▶ _Task description_: Using the data below, return the stretch from the line that contains "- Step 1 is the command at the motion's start" through the line that contains "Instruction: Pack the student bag", both included, exactly as it stands and nothing beyond it.

▶ _Information shown_:
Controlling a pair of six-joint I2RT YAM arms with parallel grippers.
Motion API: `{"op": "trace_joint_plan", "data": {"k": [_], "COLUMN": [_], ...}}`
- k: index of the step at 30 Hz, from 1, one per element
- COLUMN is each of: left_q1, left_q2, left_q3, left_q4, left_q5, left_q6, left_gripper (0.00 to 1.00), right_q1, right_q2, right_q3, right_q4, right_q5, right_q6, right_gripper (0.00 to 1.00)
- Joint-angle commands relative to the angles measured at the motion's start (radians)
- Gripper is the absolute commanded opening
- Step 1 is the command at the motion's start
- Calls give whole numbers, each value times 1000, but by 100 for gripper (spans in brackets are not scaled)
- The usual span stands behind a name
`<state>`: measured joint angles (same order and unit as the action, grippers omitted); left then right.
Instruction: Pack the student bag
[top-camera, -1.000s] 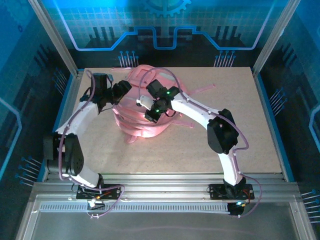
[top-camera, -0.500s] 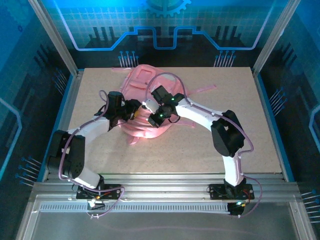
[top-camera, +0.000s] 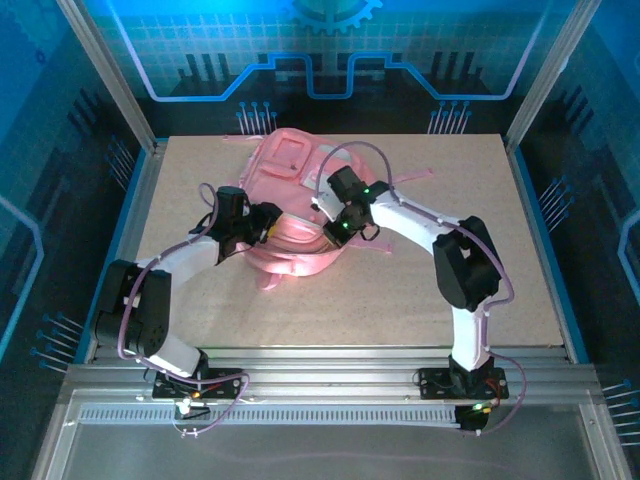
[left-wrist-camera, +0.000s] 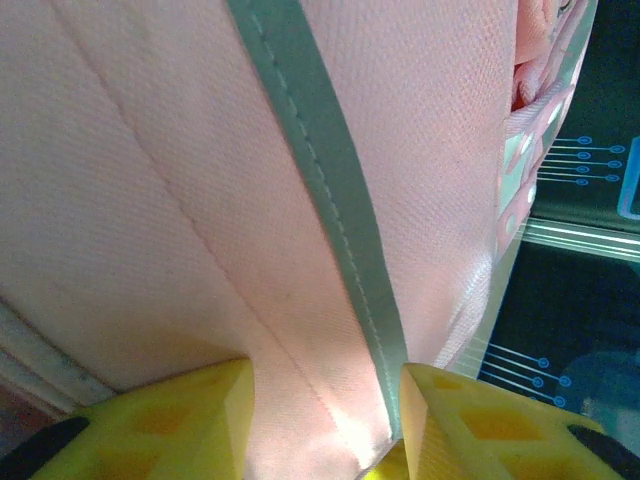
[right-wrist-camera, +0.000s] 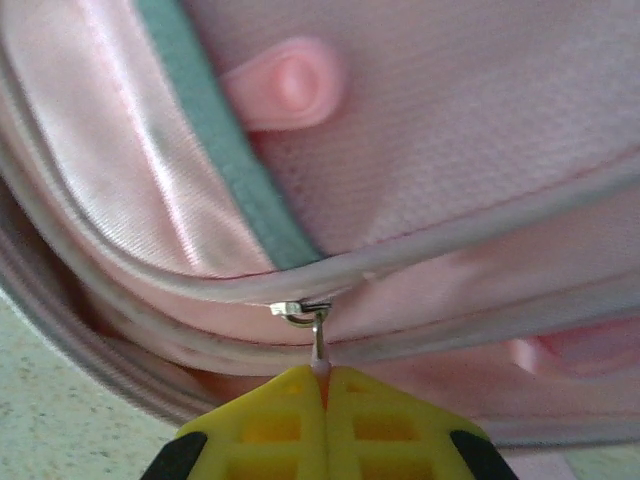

▶ _Reply to the task_:
- Step 1 is the command at the motion's start
- Calls give whole numbers, each value times 1000, but by 100 for gripper (spans in brackets are not scaled)
- The usual span stands behind a name
`<state>`: measured joint angles (same order and unit as the action, grippers omitted); left then right.
Instruction: Pack the student bag

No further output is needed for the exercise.